- [Your instructions]
Show all lines of the entries in which the word "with" is found.

- [Supplied data]
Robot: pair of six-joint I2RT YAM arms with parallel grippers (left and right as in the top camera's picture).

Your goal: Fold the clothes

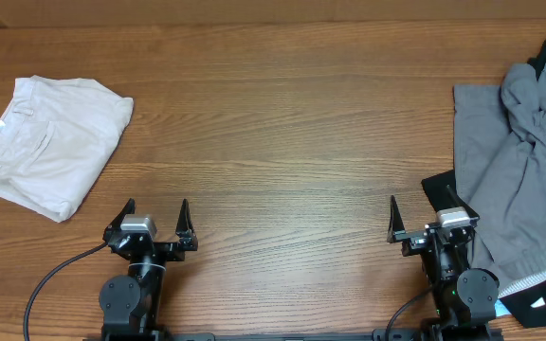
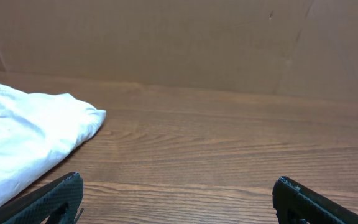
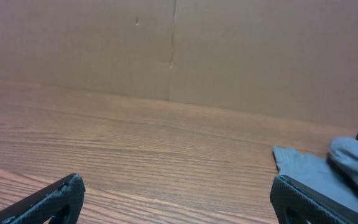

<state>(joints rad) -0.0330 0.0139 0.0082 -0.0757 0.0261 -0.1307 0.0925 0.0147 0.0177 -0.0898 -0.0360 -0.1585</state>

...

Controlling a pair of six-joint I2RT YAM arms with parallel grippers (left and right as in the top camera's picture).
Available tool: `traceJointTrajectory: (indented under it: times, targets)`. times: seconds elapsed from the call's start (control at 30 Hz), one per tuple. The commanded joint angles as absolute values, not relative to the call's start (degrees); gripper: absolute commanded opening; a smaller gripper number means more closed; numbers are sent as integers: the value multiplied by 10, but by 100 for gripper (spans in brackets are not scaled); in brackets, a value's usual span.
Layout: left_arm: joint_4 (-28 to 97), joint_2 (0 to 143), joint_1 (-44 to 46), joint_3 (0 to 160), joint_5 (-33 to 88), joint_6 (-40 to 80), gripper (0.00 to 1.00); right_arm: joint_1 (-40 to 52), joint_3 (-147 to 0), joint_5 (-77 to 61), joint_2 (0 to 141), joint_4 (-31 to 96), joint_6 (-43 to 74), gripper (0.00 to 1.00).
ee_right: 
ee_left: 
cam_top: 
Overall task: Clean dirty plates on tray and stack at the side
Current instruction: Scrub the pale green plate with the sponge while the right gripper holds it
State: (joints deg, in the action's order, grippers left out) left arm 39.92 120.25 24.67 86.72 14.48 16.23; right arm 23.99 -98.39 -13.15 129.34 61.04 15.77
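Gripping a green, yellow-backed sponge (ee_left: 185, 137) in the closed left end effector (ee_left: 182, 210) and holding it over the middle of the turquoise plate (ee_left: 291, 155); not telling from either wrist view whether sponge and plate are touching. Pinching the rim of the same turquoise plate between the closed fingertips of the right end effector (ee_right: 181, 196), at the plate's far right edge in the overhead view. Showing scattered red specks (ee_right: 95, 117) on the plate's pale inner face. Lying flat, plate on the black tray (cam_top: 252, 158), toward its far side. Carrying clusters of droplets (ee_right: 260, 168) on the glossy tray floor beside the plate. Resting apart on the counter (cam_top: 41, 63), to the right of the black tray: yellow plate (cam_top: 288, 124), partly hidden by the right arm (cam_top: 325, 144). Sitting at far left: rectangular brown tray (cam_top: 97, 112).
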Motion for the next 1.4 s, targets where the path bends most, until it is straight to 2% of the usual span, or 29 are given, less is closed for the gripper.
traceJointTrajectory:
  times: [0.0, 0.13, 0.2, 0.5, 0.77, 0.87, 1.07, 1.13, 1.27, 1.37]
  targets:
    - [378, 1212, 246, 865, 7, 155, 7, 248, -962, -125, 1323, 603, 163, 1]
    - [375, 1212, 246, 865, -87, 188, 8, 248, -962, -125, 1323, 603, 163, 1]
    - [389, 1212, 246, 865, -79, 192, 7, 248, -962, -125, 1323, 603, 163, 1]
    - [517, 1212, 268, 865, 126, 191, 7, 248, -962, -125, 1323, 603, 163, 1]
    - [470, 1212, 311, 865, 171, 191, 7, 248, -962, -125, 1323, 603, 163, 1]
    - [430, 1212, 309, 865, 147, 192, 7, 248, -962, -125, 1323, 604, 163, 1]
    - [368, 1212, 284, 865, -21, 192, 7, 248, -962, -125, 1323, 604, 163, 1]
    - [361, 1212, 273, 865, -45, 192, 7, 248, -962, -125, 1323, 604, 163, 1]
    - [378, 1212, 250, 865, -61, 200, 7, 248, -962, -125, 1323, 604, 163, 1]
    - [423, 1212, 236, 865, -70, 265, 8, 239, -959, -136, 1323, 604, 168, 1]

- [Exercise solution]
Robot: pair of six-joint I2RT YAM arms with parallel grippers (left and right as in the top camera's picture).
Controlling a pair of six-joint I2RT YAM arms with parallel grippers (left and right as in the top camera's picture).
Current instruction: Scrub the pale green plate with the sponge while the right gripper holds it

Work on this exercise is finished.